= What is expected =
For each line below that includes the string "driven", show the whole line.

### Data excerpts

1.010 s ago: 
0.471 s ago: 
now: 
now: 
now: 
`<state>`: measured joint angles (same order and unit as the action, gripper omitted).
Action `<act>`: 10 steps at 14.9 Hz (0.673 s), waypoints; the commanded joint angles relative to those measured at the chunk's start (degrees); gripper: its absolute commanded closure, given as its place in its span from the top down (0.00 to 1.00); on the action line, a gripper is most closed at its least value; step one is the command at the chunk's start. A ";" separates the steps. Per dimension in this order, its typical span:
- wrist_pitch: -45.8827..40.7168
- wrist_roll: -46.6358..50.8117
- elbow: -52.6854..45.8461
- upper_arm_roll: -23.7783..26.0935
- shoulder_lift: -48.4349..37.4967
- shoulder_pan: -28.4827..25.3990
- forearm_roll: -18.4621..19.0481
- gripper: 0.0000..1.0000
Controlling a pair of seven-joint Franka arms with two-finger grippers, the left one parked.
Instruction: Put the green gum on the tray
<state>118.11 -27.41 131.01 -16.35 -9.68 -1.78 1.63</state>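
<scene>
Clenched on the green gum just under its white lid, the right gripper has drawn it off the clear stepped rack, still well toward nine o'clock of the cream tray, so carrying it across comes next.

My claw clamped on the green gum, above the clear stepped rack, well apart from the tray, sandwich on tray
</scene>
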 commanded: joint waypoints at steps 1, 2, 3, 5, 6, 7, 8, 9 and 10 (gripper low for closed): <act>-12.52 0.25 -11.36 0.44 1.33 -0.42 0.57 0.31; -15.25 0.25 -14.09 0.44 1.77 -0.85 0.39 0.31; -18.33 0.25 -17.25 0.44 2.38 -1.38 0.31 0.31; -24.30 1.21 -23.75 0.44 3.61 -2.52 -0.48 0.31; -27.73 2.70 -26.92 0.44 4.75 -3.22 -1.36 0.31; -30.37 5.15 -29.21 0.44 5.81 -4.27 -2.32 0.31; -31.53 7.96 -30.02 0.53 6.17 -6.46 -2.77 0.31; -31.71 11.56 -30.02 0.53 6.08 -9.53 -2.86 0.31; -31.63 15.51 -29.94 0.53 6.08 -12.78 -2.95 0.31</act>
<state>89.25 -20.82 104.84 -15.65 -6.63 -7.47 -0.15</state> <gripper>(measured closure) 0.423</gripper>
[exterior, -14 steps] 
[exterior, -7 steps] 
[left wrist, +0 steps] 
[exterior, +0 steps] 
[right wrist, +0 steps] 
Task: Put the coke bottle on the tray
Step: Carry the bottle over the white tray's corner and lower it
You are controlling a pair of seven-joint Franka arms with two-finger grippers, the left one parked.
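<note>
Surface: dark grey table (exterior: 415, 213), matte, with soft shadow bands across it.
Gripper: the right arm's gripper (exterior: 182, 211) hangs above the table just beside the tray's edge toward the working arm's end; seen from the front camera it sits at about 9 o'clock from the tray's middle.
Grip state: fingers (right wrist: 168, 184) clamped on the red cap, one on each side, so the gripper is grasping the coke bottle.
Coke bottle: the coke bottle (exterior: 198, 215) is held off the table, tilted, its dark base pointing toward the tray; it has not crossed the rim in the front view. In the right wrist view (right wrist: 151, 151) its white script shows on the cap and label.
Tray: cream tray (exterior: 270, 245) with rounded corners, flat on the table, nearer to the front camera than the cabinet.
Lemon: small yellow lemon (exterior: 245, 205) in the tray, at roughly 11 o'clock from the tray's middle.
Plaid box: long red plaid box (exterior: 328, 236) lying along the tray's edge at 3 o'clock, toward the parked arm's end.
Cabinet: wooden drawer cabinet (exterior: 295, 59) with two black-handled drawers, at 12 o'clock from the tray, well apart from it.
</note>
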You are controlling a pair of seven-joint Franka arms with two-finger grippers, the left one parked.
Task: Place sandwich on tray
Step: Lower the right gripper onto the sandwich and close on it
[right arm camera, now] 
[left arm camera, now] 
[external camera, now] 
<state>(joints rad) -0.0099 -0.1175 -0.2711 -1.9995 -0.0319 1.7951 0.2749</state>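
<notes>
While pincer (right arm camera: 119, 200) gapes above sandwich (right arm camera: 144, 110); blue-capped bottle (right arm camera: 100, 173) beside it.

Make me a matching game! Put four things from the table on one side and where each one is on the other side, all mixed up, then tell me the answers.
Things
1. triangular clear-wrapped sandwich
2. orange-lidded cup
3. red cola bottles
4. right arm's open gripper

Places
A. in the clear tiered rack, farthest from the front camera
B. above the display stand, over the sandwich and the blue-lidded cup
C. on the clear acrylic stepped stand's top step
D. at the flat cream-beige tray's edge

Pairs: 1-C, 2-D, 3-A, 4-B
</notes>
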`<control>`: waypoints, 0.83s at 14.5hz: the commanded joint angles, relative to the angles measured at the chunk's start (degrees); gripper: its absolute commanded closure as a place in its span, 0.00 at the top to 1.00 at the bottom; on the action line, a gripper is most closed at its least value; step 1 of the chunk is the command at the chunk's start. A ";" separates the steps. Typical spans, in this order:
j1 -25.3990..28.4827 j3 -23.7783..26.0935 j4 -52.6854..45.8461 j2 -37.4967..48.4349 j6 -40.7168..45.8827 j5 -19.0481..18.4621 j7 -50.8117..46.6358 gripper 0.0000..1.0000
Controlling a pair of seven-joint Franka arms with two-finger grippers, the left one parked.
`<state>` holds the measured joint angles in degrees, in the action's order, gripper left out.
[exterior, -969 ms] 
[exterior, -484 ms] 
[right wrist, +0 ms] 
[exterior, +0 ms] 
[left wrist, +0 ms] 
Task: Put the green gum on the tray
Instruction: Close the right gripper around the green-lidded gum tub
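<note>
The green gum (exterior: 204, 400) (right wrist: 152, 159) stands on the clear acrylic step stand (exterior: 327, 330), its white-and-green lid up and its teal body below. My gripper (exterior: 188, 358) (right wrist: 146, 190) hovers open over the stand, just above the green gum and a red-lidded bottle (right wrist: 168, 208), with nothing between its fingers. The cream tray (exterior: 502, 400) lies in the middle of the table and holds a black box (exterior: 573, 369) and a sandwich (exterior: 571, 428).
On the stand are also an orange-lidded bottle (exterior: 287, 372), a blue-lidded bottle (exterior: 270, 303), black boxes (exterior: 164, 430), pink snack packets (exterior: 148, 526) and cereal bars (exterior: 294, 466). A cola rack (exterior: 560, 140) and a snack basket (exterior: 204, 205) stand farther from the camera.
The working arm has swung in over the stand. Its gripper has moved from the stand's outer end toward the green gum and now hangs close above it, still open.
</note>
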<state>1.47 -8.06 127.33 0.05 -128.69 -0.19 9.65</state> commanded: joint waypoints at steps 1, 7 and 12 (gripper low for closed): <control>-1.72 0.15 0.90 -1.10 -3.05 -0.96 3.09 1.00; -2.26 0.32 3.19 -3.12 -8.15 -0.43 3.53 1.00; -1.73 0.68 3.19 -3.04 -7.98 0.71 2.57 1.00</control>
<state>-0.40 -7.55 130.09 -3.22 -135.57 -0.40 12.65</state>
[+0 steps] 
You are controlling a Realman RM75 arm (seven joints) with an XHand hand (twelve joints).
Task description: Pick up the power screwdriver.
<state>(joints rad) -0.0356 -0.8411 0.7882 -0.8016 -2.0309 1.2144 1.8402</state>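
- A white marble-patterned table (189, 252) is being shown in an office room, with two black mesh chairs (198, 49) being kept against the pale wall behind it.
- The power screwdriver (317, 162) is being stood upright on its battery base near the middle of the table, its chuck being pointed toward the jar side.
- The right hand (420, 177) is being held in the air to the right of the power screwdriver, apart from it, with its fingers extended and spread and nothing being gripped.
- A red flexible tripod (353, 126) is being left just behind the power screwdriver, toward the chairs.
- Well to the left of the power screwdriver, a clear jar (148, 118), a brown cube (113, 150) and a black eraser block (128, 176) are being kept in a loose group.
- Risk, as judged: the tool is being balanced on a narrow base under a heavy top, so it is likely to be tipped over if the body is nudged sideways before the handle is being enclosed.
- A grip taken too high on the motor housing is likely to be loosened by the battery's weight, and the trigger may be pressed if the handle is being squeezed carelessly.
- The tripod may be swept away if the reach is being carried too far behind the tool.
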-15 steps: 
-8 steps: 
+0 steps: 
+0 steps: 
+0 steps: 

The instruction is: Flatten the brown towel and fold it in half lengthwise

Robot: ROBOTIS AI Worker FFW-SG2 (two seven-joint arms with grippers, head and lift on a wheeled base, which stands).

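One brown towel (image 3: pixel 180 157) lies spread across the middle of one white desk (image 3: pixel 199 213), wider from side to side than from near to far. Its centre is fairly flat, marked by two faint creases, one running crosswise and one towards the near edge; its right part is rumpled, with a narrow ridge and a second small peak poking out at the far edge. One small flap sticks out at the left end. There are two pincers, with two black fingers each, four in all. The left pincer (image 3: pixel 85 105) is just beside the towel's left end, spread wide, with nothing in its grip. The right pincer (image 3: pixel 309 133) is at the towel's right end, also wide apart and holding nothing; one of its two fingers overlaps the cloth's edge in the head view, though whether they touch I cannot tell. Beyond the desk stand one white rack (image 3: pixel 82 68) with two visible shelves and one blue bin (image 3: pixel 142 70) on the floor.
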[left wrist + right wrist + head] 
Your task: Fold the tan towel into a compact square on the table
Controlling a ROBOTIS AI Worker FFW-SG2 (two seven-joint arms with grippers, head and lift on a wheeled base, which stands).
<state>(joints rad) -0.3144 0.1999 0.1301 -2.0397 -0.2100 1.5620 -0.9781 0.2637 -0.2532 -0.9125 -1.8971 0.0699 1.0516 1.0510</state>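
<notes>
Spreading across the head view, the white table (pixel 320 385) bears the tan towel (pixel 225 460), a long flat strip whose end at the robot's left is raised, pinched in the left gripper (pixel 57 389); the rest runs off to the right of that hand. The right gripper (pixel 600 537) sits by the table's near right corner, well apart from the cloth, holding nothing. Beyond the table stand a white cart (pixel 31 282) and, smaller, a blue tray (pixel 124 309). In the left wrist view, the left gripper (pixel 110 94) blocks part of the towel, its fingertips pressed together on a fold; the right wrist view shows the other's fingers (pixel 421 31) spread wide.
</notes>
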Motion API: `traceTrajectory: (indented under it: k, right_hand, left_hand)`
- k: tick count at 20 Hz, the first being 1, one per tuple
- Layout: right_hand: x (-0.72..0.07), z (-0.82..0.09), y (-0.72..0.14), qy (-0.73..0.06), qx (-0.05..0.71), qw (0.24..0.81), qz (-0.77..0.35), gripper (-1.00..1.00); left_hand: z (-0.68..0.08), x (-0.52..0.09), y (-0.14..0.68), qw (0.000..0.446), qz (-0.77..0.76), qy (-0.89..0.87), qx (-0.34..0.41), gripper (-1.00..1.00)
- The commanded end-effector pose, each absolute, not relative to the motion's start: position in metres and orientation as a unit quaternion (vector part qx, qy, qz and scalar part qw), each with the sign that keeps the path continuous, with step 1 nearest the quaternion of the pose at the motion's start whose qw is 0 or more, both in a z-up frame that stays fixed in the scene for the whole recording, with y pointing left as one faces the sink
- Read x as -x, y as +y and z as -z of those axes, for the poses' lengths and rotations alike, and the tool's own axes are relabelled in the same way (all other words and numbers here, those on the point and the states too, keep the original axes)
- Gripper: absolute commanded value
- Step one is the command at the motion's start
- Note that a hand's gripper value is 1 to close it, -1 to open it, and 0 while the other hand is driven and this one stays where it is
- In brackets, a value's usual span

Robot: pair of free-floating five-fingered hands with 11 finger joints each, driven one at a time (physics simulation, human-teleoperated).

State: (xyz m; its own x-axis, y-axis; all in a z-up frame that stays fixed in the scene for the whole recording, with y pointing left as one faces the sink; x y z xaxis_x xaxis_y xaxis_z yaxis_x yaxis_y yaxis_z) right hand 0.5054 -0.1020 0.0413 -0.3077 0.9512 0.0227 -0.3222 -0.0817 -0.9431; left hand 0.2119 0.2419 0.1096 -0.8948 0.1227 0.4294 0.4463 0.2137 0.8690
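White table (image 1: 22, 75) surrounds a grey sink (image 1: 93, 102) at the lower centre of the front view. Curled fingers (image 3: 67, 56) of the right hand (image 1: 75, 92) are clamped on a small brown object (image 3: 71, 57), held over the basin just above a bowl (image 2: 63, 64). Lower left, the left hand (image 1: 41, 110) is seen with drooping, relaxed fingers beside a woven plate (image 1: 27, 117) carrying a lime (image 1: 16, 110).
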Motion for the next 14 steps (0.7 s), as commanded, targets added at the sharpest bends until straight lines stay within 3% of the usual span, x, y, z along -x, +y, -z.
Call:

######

= Response =
- Note that a hand's gripper value is 1 to close it, -1 to open it, and 0 while the other hand is driven and this one stays where it is
Robot: pair of free-floating five-fingered hands with 11 finger joints each, driven one at a time (physics simulation, human-teleoperated).

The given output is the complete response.